Sabato 8 ottobre il MUSPAC – Museo Sperimentale d’Arte Contemporanea dell’Aquila – nell’ambito della 18° giornata del contemporaneo, promossa da AMACI Associazione Musei d’Arte Contemporanea Italiani, presenterà la mostra LA VIA DEL SANGUE, titolo tratto dal libro d’Arte di Jannis Kounellis, esposto in mostra insieme ad altre opere di artisti di rilievo internazionale degli anni Sessanta e Settanta.

Protagonista del movimento dell’Arte Povera, teorizzata dal critico Germano Celant, Kounellis (Pireo 1936 – Roma 2017) creò il libro nel 1973, in occasione della mostra dedicata ad “Apollo”, organizzata dalla galleria romana La Salita (nella religione greca e romana Apollo era considerato il dio della musica, delle scienze, dell’intelletto e della profezia: colui che traina il carro del sole, scortando la stella ardente attraverso la volta celeste).

Durante la mostra Kounellis si recava in galleria e accendendo un fiammifero lo attaccava sulle pagine dove aveva scritto i giorni della settimana, lasciando così, con una leggera combustione, la traccia del fuoco che segna lo scorrere del tempo.

Come scrive Giorgio Maffei: “… Il libro d’artista diviene palcoscenico di una rappresentazione, testimone di un evento performativo e la sua pagina, fattasi oggetto tridimensionale al di fuori della tradizione gutenberghiana, assurge a luogo della narrazione”.

Il libro sembra indicarci come ogni giorno ognuno di noi, come testimonianza per relazionarsi al presente, possa accendere un piccolo fuoco legato alla via del sangue ma anche alla via del cuore (ignis centrum terra), rosso di caldo sangue, organo dell’intelligenza spirituale, che attraverso l’energia creativa sviluppa forme di coscienza superiori, comprendenti l’intuizione, la passione, la volontà.
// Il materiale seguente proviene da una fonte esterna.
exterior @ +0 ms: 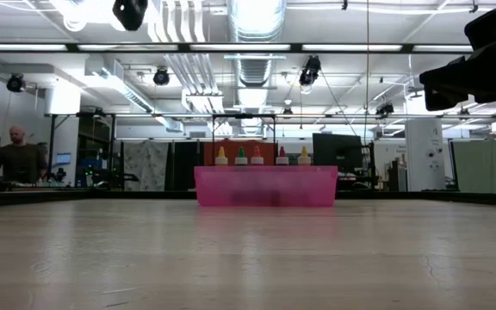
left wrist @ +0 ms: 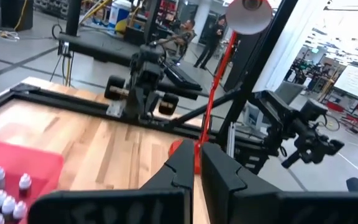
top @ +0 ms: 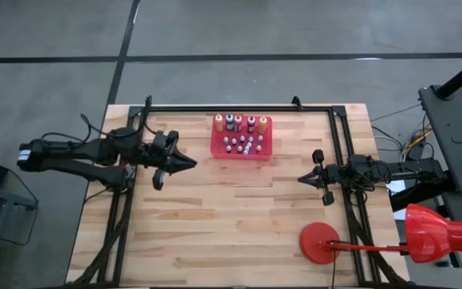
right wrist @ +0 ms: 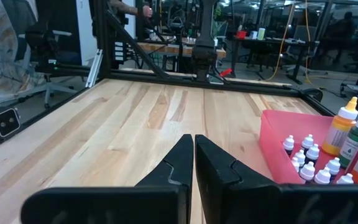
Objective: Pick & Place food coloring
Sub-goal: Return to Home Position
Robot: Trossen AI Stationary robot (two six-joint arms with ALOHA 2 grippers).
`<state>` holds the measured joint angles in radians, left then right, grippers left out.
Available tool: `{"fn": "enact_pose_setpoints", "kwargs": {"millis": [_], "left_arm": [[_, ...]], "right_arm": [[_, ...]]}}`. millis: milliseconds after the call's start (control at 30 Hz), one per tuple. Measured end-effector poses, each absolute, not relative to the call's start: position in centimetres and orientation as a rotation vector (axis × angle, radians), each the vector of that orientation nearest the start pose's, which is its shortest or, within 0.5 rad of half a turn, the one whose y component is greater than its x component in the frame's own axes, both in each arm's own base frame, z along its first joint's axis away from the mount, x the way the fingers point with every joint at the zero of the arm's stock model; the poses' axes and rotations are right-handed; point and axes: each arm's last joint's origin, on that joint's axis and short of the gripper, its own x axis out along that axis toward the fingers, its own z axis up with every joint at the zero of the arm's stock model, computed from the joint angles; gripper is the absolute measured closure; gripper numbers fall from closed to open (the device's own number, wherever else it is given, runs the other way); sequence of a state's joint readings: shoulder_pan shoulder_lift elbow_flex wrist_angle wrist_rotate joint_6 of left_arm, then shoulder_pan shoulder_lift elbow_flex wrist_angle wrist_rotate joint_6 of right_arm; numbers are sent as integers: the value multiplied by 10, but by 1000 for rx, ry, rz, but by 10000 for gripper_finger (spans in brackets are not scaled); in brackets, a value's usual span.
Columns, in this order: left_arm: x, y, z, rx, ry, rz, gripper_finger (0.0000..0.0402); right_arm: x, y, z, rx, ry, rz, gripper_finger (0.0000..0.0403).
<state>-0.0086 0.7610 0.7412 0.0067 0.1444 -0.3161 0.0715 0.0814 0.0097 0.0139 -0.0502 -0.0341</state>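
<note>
Standing inside the pink bin [top: 266,151] at the far side of the table [top: 215,233], the food coloring bottles [top: 243,144] sit with the taller ones in the far row. The left gripper [top: 192,163] hangs just left of the bin, fingers pressed together and empty. The right gripper [top: 301,178] waits farther off on the right, fingers also pressed together.

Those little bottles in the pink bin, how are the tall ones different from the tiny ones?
The tall bottles have orange, green and red bodies with pointed caps; the tiny bottles show rounded white caps. The tall bottles line one long wall of the pink bin; the tiny bottles cluster mid-bin. From table height only the tall bottles' tips top the rim, the tiny bottles are hidden. All stand upright inside.
</note>
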Motion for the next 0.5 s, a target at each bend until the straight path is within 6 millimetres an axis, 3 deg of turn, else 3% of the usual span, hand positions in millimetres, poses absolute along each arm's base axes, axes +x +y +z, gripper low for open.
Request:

Nel nostro fuoco interiore, come nell’opera di Kounellis, può restare una traccia per poter rinascere, una speranza per ritrovare quell’equilibrio perduto fra le improvvise catastrofi.

Il fuoco e la sua traccia sono protagonisti nel lavoro di Kounellis dal 1967. Con le sue azioni l’artista ha sempre usato lo spazio espositivo come fosse una cavità teatrale, con simboli e valori antropologici che dal mito greco si ricollegano alla natura, agli animali vivi, alla tradizione popolare. In questo modo interpreta e contrappone la leggerezza della cultura calda dell’antichità, alla rigidità e alla freddezza dell’era industriale (simboleggiata dall’uso di lastre e travi in ferro) con le sue strutture politico sociali, prive d’identità storica.

Il fuoco, segno dell’oracolo e della sua visione futura, è un archetipo, può assumere diversi significati (il sacro fuoco, il fuoco dell’ara, il fuoco fatuo). Come calore è in grado di far cambiare “stato” a tutti gli elementi; come luce ha il potere di illuminare tutto ciò che lo circonda. Come elemento di forte drammaticità – perché brucia e distrugge – si può collegare anche alla tragedia della guerra.

Per sottolineare il percorso artistico di Kounellis, accanto al libro d’arte sarà esposta anche una cartella di foto, ed un’altra opera con uno stelo di carbone da bruciare, coperto da una carta oleata, per sottolineare anche l’aspetto olfattivo, utilizzato in altre sue importanti istallazioni.

L’artista con grande generosità firmò il libro d’arte durante una visita presso gli spazi del Museo MUSPAC in via Paganica, nel lontano 3 luglio 2005, prima del disastroso terremoto del 2009.